Waiver notwithstanding, we cannot say the identification evidence here was improperly admitted. Due process of law requires suppression of testimony concerning an out-of-court identification when the procedure employed was unnecessarily suggestive. Farrell v. State, 622 N.E.2d 488, 493 (Ind.1993). The reviewing court must determine whether, under the totality of the circumstances, the identification process was conducted in such a way that it created a substantial likelihood of irreparable misidentification. Id. (citing Harris v. State, 619 N.E.2d 577 (Ind.1993)). “There is no requirement that law enforcement officers perform the improbable if not impossible task of finding four or five other people who are virtual twins to the defendant.” Id. at 494 (internal quotation marks and citation omitted). “It is sufficient if the defendant does not stand out so strikingly in his characteristics that he virtually is alone with respect to identifying features.” Id. (internal quotation marks and citation omitted).
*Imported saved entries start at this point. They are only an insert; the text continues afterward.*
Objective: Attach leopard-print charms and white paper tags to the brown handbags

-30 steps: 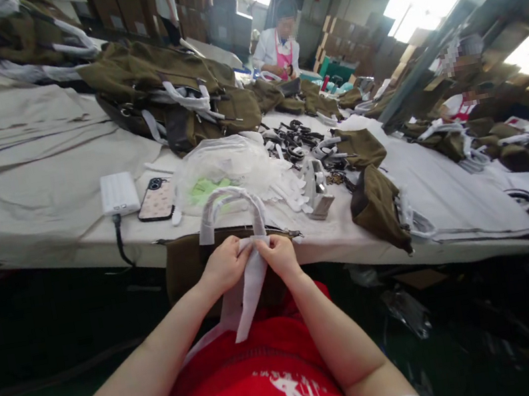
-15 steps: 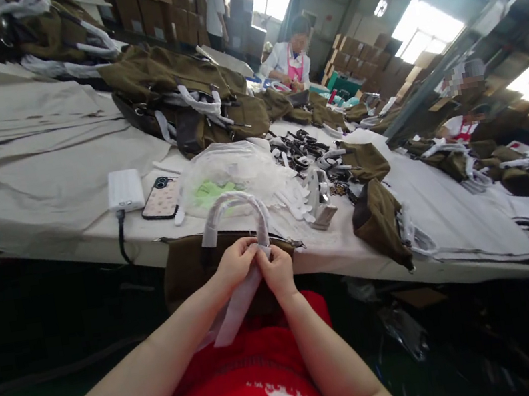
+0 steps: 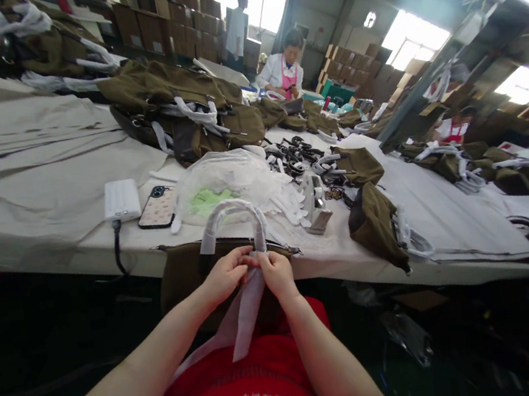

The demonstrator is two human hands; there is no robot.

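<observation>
An olive bag (image 3: 176,277) with a zipper along its top lies at the table's front edge, against my body. Its arched handle (image 3: 230,205) is wrapped in white translucent material. My right hand (image 3: 277,272) pinches the wrapping at the right base of the handle. Close beside it, my left hand (image 3: 230,272) has its fingers bent around the wrapping at the same spot. White strips (image 3: 249,312) hang down below both hands over the red apron. The fingertips partly hide the handle base.
Behind the bag lie a clear plastic bag (image 3: 235,174) with green and white pieces, a phone (image 3: 157,206), a white power bank (image 3: 121,200) with a cable and a metal dispenser (image 3: 316,204). More olive bags (image 3: 375,223) lie around. A person (image 3: 281,73) works across the table.
The view has shifted slightly. My left hand has moved a little left, its fingers slightly more apart from my right hand. The hanging strips have spread and swung.
</observation>
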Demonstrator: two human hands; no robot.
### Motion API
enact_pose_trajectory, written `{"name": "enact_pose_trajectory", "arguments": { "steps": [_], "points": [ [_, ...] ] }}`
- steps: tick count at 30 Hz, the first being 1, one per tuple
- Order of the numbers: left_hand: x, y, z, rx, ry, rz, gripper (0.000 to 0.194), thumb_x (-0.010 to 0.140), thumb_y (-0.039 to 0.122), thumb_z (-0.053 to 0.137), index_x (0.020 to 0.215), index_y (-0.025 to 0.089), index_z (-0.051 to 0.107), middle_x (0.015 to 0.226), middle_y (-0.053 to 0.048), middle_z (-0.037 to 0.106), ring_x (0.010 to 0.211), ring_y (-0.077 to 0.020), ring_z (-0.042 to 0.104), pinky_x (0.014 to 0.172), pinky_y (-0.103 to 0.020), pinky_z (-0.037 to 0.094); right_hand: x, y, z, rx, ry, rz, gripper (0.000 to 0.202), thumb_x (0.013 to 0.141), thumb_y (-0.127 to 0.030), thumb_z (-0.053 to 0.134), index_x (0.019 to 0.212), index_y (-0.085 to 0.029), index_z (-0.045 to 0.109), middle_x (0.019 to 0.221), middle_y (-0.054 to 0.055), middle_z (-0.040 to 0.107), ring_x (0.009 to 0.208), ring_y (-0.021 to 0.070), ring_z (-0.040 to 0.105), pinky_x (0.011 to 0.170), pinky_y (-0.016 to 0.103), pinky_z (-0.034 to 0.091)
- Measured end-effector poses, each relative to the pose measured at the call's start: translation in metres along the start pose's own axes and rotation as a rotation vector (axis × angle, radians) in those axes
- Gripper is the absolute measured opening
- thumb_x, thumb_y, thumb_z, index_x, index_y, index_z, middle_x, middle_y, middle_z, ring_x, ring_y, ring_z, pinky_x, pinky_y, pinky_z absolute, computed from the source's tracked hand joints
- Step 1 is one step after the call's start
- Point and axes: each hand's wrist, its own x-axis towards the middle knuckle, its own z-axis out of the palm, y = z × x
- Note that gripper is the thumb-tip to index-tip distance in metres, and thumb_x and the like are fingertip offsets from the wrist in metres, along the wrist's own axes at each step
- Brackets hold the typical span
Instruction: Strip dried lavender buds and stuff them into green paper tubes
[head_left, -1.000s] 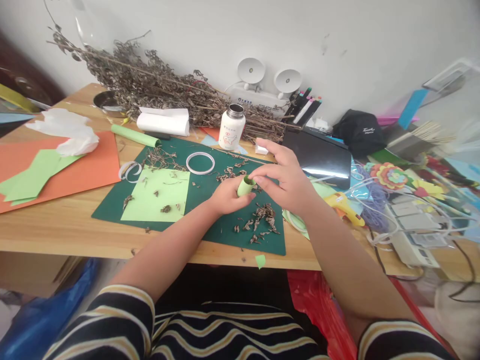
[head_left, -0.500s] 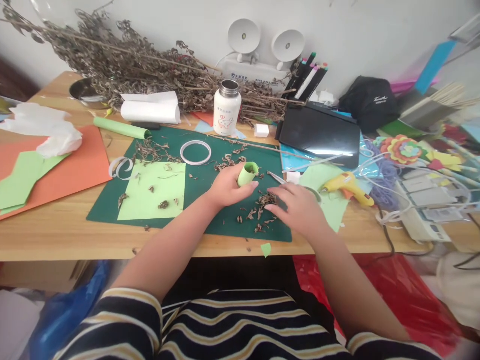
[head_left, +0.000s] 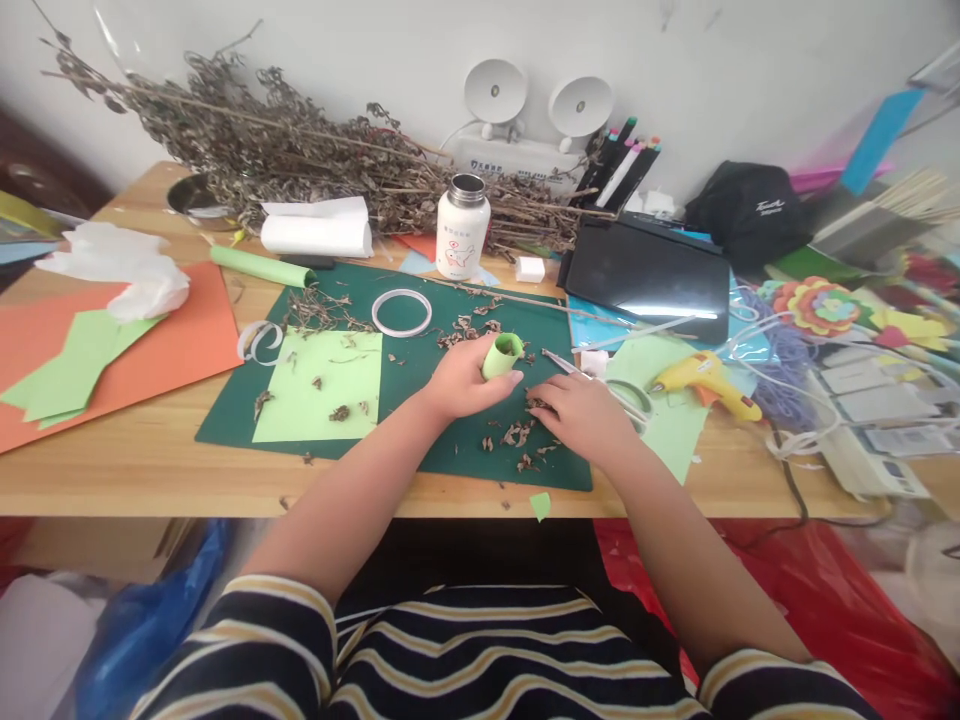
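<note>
My left hand [head_left: 466,382] is wrapped round a rolled green paper tube [head_left: 501,358], its open end up, with some brown bits showing inside. Just to the right, my right hand [head_left: 581,412] has its fingers drawn together on dried leaves [head_left: 538,400], low over the dark green cutting mat [head_left: 450,460]. More dried leaves [head_left: 517,433] lie scattered below the tube. On the mat's left part is a light green sheet [head_left: 319,385] with a few leaf bits, and beside it a white tape ring [head_left: 402,313]. Scissors [head_left: 630,398] lie right of my right hand.
A white open bottle [head_left: 462,230] stands behind the mat, before a heap of dried branches [head_left: 300,150]. To the right are a yellow glue gun [head_left: 709,382], a black tray [head_left: 649,280] and a power strip [head_left: 870,440]. Orange paper [head_left: 202,345] lies left.
The view has shifted slightly. My right hand's fingers have closed on the leaf pile, which was in the open between them. Brown bits now show in the tube's mouth.
</note>
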Motion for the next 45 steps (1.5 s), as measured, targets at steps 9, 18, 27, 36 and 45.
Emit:
{"name": "enact_pose_trajectory", "arguments": {
  "steps": [9,18,27,36,45],
  "points": [
    [0.001,-0.002,0.001,0.009,-0.017,0.0,0.021,0.07,0.035,0.051,0.06,0.018,0.044,0.057,0.002,0.048,0.054,-0.01,0.044,0.053,-0.023,0.038,0.024,-0.012,-0.041,0.838,0.581,0.181,0.011,0.072,-0.027,0.06,0.082,-0.022,0.062,0.073,-0.002,0.062,0.062,0.0108,0.056,0.058,0.025,0.046],
    [0.001,-0.008,0.003,0.014,-0.007,0.021,0.02,0.067,0.031,0.049,0.057,0.018,0.038,0.055,0.003,0.046,0.052,-0.0081,0.04,0.05,-0.021,0.036,0.055,-0.051,-0.041,0.926,0.712,0.035,0.006,0.074,-0.023,0.058,0.08,-0.022,0.061,0.077,-0.003,0.064,0.065,0.0089,0.057,0.063,0.023,0.048],
    [0.002,-0.006,0.004,0.027,0.004,0.023,0.014,0.066,0.03,0.048,0.064,0.017,0.045,0.061,0.001,0.052,0.056,-0.0102,0.046,0.054,-0.022,0.039,0.043,-0.041,-0.034,0.803,0.739,-0.207,0.005,0.078,-0.022,0.056,0.08,-0.023,0.06,0.081,0.0,0.064,0.079,0.0133,0.058,0.072,0.03,0.048],
    [0.003,-0.009,0.006,-0.055,0.03,0.046,0.02,0.066,0.03,0.05,0.057,0.017,0.038,0.052,0.004,0.04,0.05,-0.0067,0.035,0.047,-0.02,0.033,0.045,-0.036,-0.057,0.798,0.479,-0.15,0.013,0.076,-0.02,0.051,0.067,-0.019,0.061,0.077,0.002,0.059,0.076,0.0136,0.055,0.068,0.029,0.044],
    [0.002,-0.011,0.004,-0.131,0.061,-0.01,0.018,0.065,0.029,0.051,0.055,0.016,0.041,0.049,0.004,0.043,0.046,-0.0064,0.037,0.044,-0.02,0.034,0.055,-0.031,-0.077,0.739,0.18,-0.087,0.005,0.072,-0.024,0.056,0.073,-0.019,0.054,0.08,0.001,0.055,0.069,0.0111,0.049,0.059,0.025,0.039]
  ]
}}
“Where a trial court has admitted evidence of pretrial and an in-court identification of the accused by the same witness, the reviewing court must determine whether, under the totality of the circumstances, the pretrial confrontation was so impermissibly suggestive and conducive to irreparable mistaken identification that the accused was denied due process of law under the Fourteenth Amendment.” Harris, 619 N.E.2d at 580 (citations omitted). “The reviewing court must first determine whether law enforcement officials conducted the out-of-court procedure in such a fashion as to lead the witness to make a mistaken identification.” Id. (internal quotation marks and citation omitted). “If, under the totality of the circumstances, the reviewing court finds the out-of-court procedures were not impermissibly and unnecessarily suggestive, both the evidence of the pretrial lineup and the in-court identification are considered to have been properly admitted by the trial court, and there is no need to proceed further .” Id. Factors to be considered in evaluating the likelihood of a misidentification include (1) the opportunity of the witness to view the criminal at the time of the crime, (2) the witness's degree of attention, (3) the accuracy of the witness's prior description of the criminal, and (4) the level of certainty demonstrated by the witness. Farrell, 622 N.E.2d at 493–494 (citation omitted).
Here, Miller testified that he exited from the passenger side of the vehicle, turned to his left so that he was looking towards the driver's side of the car, and observed Hall holding a gun to Tolbert's head and observed Hall's face for “what seemed like forever.”3 Transcript at 50. Detective Bierce met with Miller later in the day of the robbery and showed him two photo arrays each of which contained six photographs. The photographs in the second array included a photo of Hall and photos of five other individuals similar in age and skin color to Hall. At trial, Detective Bierce testified regarding the process he used to show a person a photo array, including that he would hold the array in an envelope and initially keep it covered, explain to the person that each array would have six photographs on it, that the person should look at each face and inform him if the person recognized any of the faces, and then he would pull the photo array out and set it in front of the person. Detective Bierce testified that it took Miller “[n]ot long at all” to identify Hall from the photo array. Id. at 148.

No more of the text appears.